2008 mumbai
A reporter talks on her phone as smoke is seen coming from Taj Hotel in Mumbai November 27, 2008. Reuters/Arko Datta

Better coordination among the intelligence agencies of India, the U.S. and UK could have averted the November 2008 terrorist attacks in the Indian city of Mumbai, which killed over 160 people, a joint investigation conducted by The New York Times, ProPublica and PBS revealed. The report, published Sunday, is based on information obtained from classified documents leaked by Edward Snowden, a former NSA contractor.

According to the investigation, intelligence agencies from the three nations had been monitoring the activities of several operatives of Lashkar-e-Taiba -- the Pakistan-based militant group that carried out the attacks over a span of three days in Mumbai -- since the beginning of 2008. However, the agencies failed to piece together disparate pieces of intelligence and share information until after the attacks had started, according to the report.

“No one put together the whole picture,” Shivshankar Menon, India’s former national security advisor, told the Times. “Not the Americans, not the Brits, not the Indians.”

The report claimed that, by September 2008, the UK’s GCHQ -- the country’s intelligence agency -- had been monitoring the online activities of Zarrar Shah, believed to be the technology and communications chief of Lashkar-e-Taiba. Indian agencies were also reportedly keeping an eye on Shah’s digital networks.

“Shah and his associates conducted reconnaissance and research using Google Earth and Wikimapia. Analysis of Zarrar Shah’s viewing habits … yielded several locations in Mumbai well before the attacks occurred and showed operations planning for initial entry points into the Taj Hotel,” according to an NSA document reportedly leaked by Snowden.

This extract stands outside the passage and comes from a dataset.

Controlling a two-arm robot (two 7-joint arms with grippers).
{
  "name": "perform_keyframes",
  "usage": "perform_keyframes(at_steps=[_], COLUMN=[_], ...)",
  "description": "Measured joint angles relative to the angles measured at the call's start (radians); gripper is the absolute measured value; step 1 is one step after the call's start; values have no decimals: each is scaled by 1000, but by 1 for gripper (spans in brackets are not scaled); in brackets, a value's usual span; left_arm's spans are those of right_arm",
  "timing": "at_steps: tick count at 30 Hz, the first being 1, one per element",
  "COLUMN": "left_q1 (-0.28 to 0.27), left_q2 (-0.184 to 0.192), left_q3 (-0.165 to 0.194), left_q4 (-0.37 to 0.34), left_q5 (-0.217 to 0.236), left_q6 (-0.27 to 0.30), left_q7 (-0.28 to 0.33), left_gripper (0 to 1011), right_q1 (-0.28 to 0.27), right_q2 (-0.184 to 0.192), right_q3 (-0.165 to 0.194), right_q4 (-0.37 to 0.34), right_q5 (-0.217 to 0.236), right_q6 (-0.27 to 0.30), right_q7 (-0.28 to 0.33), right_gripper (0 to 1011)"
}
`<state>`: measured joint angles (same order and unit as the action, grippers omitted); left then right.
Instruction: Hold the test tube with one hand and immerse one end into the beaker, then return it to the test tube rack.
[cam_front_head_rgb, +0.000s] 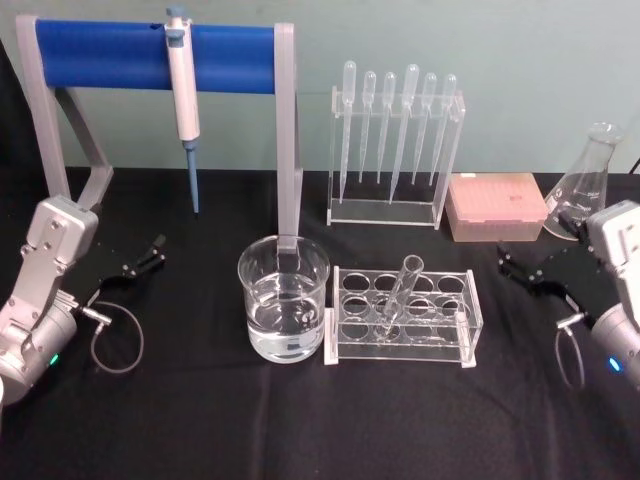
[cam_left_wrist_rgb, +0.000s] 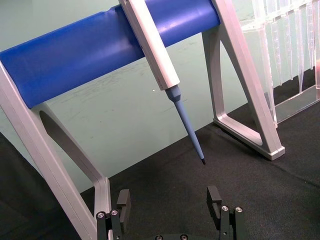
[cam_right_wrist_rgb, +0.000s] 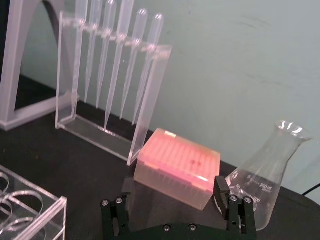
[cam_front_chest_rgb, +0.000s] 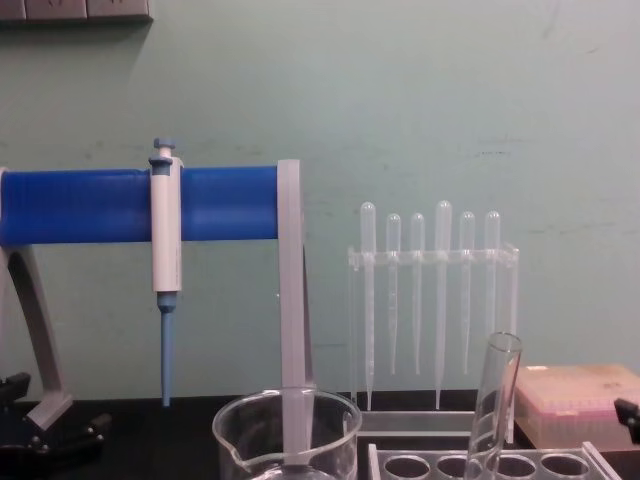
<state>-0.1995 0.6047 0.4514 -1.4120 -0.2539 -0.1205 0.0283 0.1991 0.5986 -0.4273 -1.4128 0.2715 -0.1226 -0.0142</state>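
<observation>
The test tube (cam_front_head_rgb: 400, 291) leans in a clear acrylic rack (cam_front_head_rgb: 466, 325) at the table's middle, mouth up; its upper part also rises in the chest view (cam_front_chest_rgb: 495, 400). The beaker (cam_front_head_rgb: 284, 300), partly filled with clear liquid, stands just left of the rack, and its spouted rim shows low in the chest view (cam_front_chest_rgb: 287, 430). My left gripper (cam_front_head_rgb: 150, 254) rests open at the left, well away from the beaker; its wrist view shows spread fingers (cam_left_wrist_rgb: 123, 204) holding nothing. At the right, beyond the rack, my right gripper (cam_front_head_rgb: 509, 262) is open, its fingers (cam_right_wrist_rgb: 221, 188) empty.
A white-and-blue pipettor (cam_front_head_rgb: 183, 95) hangs on a blue-barred stand (cam_front_head_rgb: 100, 56) behind the beaker. A clear rack of plastic pipettes (cam_front_head_rgb: 396, 150), a pink tip box (cam_front_head_rgb: 495, 205) and a glass conical flask (cam_front_head_rgb: 588, 185) stand along the back right. Black cloth covers the table.
</observation>
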Motion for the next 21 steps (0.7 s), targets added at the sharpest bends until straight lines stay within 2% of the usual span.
perform_keyframes(at_steps=[3, 10, 16, 17, 21], left_q1=[0, 0, 0, 0, 0], left_q2=[0, 0, 0, 0, 0], left_q3=[0, 0, 0, 0, 0], left_q4=[0, 0, 0, 0, 0], left_q5=[0, 0, 0, 0, 0], left_q6=[0, 0, 0, 0, 0], left_q7=[0, 0, 0, 0, 0], left_gripper=[1000, 1000, 1000, 1000, 1000], right_q1=[-4, -37, -95, -111, -139], right_q2=[0, 33, 92, 109, 143], right_q3=[22, 75, 120, 131, 146], right_q4=[-12, -73, -137, -150, -165], right_q5=[17, 76, 166, 196, 241], right_q6=[-1, -16, -57, -68, -108], right_q7=[17, 94, 235, 283, 389], right_gripper=[1002, 1002, 1002, 1002, 1002])
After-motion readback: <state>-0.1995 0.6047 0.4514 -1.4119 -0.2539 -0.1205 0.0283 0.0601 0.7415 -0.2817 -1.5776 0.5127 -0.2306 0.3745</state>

The attacks, which lasted about three days before all the militants were either killed or arrested, targeted several high-profile locations in the city, including the main railway terminus, the iconic Taj Mahal Palace hotel near the Gateway of India monument, another five-star hotel, and a Jewish synagogue and cultural center run by an American rabbi and his wife, both of whom were among those killed in the attacks.

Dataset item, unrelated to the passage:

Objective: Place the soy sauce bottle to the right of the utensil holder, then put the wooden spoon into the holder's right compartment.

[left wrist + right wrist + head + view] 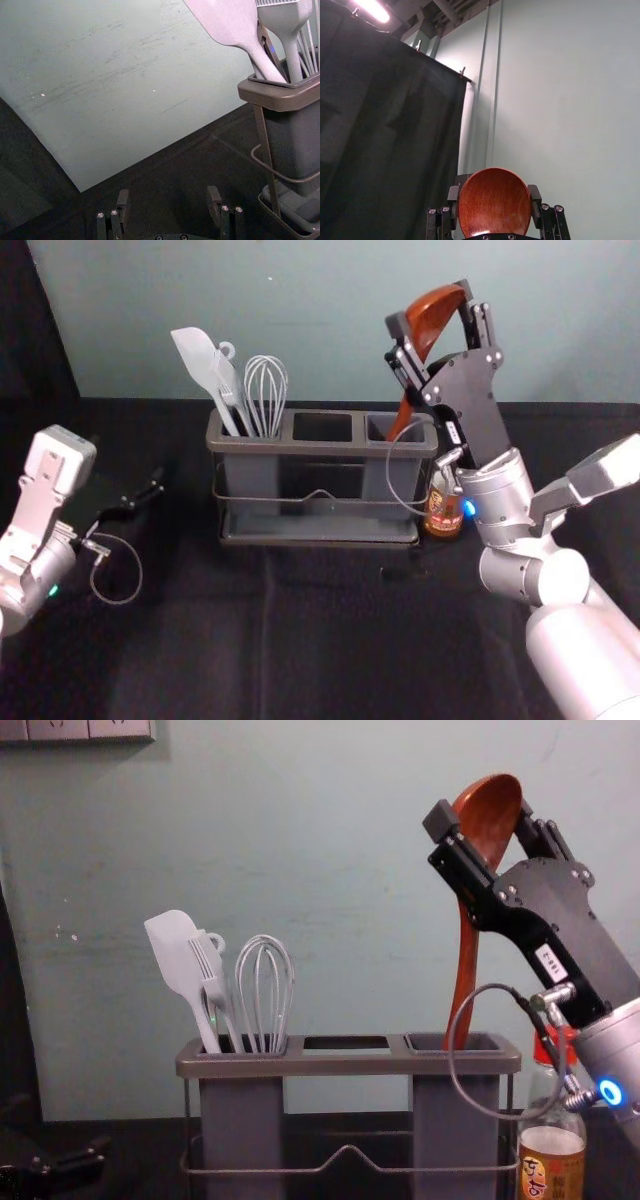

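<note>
My right gripper clamps the wooden spoon by its bowl – likely light, stiff and slippery, best gripped there – its handle in the utensil holder's right compartment, the soy sauce bottle just right, my idle left gripper, fingers apart, left of the holder.

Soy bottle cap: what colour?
Red; the cap on the soy sauce bottle shows best in the chest view, beside the utensil holder.

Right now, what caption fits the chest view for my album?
Right end effector holding a wooden spoon, its handle in the holder's right compartment.
</note>
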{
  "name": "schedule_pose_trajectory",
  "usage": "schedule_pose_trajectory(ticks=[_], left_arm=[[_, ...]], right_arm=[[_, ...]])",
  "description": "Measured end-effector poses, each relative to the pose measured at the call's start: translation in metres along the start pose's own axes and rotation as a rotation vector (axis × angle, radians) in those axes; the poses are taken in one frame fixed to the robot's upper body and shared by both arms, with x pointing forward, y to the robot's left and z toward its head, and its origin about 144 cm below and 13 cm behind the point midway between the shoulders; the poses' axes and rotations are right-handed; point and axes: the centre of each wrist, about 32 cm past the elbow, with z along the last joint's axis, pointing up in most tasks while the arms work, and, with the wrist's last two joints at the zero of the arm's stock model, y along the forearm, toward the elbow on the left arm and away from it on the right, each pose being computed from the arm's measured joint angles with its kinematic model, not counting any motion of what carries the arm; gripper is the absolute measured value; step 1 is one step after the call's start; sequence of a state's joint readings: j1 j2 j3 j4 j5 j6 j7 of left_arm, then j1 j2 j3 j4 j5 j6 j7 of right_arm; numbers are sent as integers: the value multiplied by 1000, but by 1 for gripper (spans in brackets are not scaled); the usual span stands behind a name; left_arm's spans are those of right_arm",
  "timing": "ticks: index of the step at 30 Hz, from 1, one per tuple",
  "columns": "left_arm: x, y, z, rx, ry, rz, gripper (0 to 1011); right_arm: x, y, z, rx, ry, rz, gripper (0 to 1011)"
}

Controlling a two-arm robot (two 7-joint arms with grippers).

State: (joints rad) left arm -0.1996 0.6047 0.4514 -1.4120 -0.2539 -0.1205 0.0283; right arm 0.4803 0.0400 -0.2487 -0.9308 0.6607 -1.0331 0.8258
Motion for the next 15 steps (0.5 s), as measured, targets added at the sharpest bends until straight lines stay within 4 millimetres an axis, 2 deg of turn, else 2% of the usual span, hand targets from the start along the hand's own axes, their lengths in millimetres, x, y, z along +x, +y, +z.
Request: schedule_pose_trajectory(ticks=[15], left_arm=[[0,0,0,0,0,0,1000]], right_arm=[[-7,-14,-9,-29,10,-15,838]])
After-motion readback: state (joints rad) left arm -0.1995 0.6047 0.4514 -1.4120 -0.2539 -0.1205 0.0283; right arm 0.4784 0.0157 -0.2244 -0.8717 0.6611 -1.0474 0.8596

The report also stated that, during this time, U.S. agencies had independently picked up signs of a possible terror plot based on information obtained from the wife of one of the militants, David Coleman Headley, who was involved in preparations ahead of the attack. U.S. officials had also warned Indian agencies of “Lashkar threats in Mumbai,” the Times reported.

According to the report, the intelligence agencies of the three countries had enough information among them to prevent the attacks in Mumbai. However, they failed to piece together the complete picture, making it one of the "most devastating near-misses in the history of spycraft."

“They either weren’t looking or didn’t understand what it all meant … there was a lot more noise than signal,” an unnamed U.S. official told the Times.